Dinarte assumed her first ministerial position on May 8, 2014, when the then newly elected president of the Republic, Luis Guillermo Solís Rivera, appointed her as vice minister of SMEs and Entrepreneurship of the Ministry of Economy, Industry and Commerce. Successively, on 14 February 2017, and following the resignation of minister Welmer Ramos González, she was appointed by the president as minister of this entity.

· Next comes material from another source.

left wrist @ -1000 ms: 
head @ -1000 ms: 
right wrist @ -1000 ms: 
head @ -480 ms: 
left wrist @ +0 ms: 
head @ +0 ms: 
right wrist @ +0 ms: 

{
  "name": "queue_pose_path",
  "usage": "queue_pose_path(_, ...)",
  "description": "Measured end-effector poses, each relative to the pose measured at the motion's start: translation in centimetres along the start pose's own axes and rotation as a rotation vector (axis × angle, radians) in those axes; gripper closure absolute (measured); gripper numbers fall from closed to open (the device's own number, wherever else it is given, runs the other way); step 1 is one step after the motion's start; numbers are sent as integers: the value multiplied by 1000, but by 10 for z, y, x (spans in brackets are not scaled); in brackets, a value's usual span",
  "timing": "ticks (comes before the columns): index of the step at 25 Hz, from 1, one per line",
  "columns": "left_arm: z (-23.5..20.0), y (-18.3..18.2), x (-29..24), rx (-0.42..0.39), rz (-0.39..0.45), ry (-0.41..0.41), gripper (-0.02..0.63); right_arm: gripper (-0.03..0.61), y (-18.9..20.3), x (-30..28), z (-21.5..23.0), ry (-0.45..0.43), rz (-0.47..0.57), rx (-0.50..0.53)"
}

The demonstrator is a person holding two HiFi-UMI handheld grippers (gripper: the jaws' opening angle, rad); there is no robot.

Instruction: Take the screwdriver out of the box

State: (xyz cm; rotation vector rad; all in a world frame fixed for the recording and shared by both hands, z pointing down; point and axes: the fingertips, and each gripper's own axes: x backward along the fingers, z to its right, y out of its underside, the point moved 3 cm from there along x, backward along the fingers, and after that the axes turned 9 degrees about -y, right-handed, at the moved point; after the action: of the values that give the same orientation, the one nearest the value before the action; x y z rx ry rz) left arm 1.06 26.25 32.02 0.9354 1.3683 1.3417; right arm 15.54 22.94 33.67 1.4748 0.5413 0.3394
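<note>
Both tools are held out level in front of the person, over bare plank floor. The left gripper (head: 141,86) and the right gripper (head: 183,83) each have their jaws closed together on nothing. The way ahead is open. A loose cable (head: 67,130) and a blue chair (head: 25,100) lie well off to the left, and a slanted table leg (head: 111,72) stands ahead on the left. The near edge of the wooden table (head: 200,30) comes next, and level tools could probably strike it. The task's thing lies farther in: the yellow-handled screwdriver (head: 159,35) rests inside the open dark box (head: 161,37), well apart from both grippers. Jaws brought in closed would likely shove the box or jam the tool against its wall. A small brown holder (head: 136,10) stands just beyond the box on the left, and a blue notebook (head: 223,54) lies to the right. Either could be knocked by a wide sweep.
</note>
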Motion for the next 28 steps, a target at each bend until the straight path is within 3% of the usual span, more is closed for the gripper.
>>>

In 2019, she became director of advisers for the legislative fraction of the Citizen Action Party, a position she held until the beginning of 2020.

On October 3, 2019, president Carlos Alvarado Quesada, appointed her as minister of Labor and Social Security in replacement of the previous minister. Her work as a minister of this entity was influenced by the COVID-19 pandemic, which affected the country since March 2020 and required special attention of the minister and the ministry. Among some of the policies carried out by the minister and the ministry, is the so-called "Plan Proteger", a temporary economic aid program for those people in a situation of labor vulnerability caused by the effects of the pandemic.

On December 21, 2020, she was appointed by president Carlos Alvarado Quesada as minister of the Presidency after the resignation of the previous Minister, Marcelo Prieto Jiménez. Dinarte is the third woman to hold this position, only behind Rina Conteras López (2002-2004) and Lineth Saborío Chaverri (2004-2006), as well as being the youngest person and the first person of Guanacaste to do so.